The north of the bay of Bothnia contains a large archipelago area.
The islands in the Swedish sector make up the Norrbotten archipelago.
It is divided into the archipelagos of Piteå (550 islands), Luleå (1,312 islands), Kalix (792 islands) and Haparanda (652 islands).
Due to post-glacial rebound the land is rising at from 0.8 to 1 cm annually, so the shoreline can retreat by as much as 100 m in one person's lifetime.
As a result, the islands are growing in size but the waters and harbors are becoming shallower.

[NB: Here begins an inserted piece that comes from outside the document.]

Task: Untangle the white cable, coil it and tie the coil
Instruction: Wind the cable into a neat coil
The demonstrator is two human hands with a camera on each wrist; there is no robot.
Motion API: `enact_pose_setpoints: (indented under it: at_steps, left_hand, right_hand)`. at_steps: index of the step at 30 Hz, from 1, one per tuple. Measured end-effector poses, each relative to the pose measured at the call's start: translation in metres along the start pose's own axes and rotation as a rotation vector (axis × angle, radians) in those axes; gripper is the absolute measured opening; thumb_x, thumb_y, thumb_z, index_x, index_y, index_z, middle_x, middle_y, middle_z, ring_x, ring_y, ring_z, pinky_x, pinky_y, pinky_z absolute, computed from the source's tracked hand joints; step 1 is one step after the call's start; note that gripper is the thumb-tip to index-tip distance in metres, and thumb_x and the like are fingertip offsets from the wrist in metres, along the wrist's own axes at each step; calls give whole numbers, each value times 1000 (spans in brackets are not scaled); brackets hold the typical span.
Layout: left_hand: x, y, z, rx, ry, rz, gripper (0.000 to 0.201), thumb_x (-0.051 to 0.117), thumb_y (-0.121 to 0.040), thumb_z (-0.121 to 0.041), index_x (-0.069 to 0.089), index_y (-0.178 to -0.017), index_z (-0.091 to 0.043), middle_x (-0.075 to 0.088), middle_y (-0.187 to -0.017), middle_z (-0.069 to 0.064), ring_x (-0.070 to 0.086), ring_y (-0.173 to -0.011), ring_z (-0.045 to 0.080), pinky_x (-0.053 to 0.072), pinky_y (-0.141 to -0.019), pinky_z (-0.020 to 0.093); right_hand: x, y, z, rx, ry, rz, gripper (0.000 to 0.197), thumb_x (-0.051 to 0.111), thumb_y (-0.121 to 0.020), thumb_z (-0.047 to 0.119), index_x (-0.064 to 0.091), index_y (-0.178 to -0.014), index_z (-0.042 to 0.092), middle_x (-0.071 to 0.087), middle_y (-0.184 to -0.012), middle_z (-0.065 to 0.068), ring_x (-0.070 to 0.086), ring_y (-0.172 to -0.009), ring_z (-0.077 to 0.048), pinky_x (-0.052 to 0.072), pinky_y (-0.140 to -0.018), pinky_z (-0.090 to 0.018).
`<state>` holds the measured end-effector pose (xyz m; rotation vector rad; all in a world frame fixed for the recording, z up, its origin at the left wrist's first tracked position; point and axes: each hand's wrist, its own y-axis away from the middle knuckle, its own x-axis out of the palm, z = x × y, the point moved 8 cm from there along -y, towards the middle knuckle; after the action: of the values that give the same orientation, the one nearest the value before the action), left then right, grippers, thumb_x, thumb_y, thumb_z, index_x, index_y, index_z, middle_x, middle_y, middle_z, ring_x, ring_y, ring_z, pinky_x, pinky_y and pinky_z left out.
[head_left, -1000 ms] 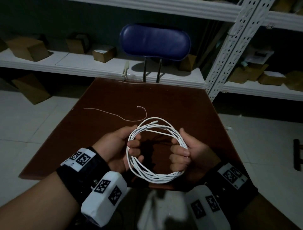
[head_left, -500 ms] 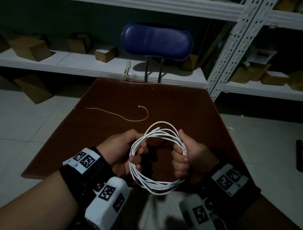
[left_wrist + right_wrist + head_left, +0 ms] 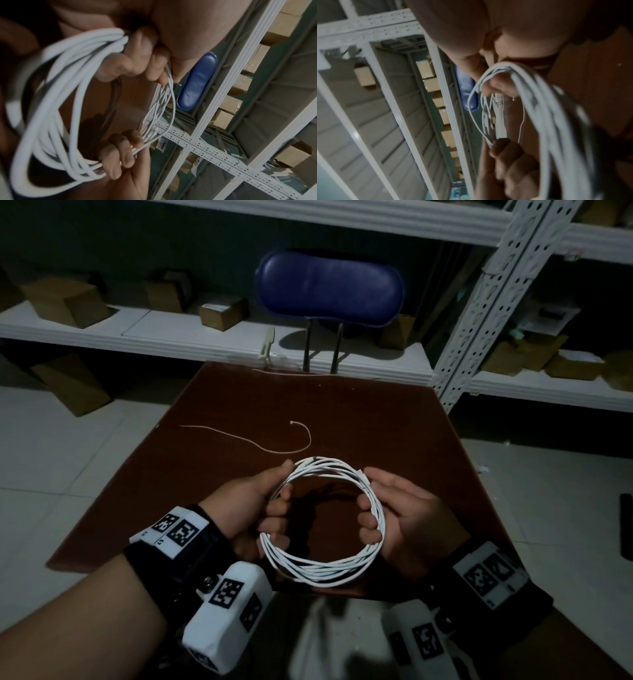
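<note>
The white cable (image 3: 322, 571) is wound into a round coil of several loops, held up over the near part of the brown table (image 3: 359, 419). My left hand (image 3: 274, 508) grips the coil's left side with curled fingers and the thumb on top. My right hand (image 3: 371, 515) grips the right side, its thumb reaching along the upper arc. In the left wrist view the coil (image 3: 102, 35) runs through my left fingers (image 3: 123, 65), with the right hand (image 3: 120, 155) below. The right wrist view, blurred, has the loops (image 3: 537, 94) passing under my right fingers (image 3: 496, 83).
A thin white tie (image 3: 274, 448) lies curved on the table beyond the coil, and another thin strip (image 3: 291, 372) lies at the far edge. A blue chair (image 3: 329, 287) stands behind the table. White shelves (image 3: 137, 333) with cardboard boxes and a perforated post (image 3: 479, 313) stand beyond.
The loops have drawn together into a rounder, tighter ring. My right hand has turned and its thumb now reaches along the top of the coil. Both hands keep their hold.
</note>
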<state>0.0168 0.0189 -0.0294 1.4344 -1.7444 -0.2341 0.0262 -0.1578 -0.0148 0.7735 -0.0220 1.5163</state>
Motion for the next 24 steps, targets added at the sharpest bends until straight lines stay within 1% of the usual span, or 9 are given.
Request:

The largest island in the Kalix archipelago, and in the Norbotten archipelago as a whole, is Rånön.
It is the only island in Kalix that once had a resident population, who lived from forestry, fishing and farming.
Traces can still be seen.
Stora Huvön is said to be one of the most beautiful islands in Sweden, with cliffs that rise from the sea, a sandy beach, and deep tree-filled valleys.
Malören, in the outer archipelago, has a chapel that dates to the 1770s.
Some of other islands include Bergön, Berghamn, Björn, Getskär-Renskär, Halsön, Granön, Likskär and Stora Trutskär.

==Climate==

The archipelago is only 100 km south of the Arctic Circle, so there is daylight for 24 hours in the summer, and full moon all day in the winter.
The waters around the archipelago are brackish, with less the 10% of the salt content of the Atlantic.
The sea freezes in January and remain frozen until March–April.

==Winter tourism==

Winter tourism in the Kalix area includes icebreaker excursions on the frozen Bay of Bothnia. The tourist icebreaker Polar Explorer operates from Axelsvik near Kalix, where it was introduced for tourist cruises in 2016.

Local tourism information lists icebreaker cruises among winter activities in Kalix. The operator lists the Polar Explorer cruise terminal at Axelsviksvägen in Båtskärsnäs and states that the vessel operates on the frozen waters of the Bothnian Bay.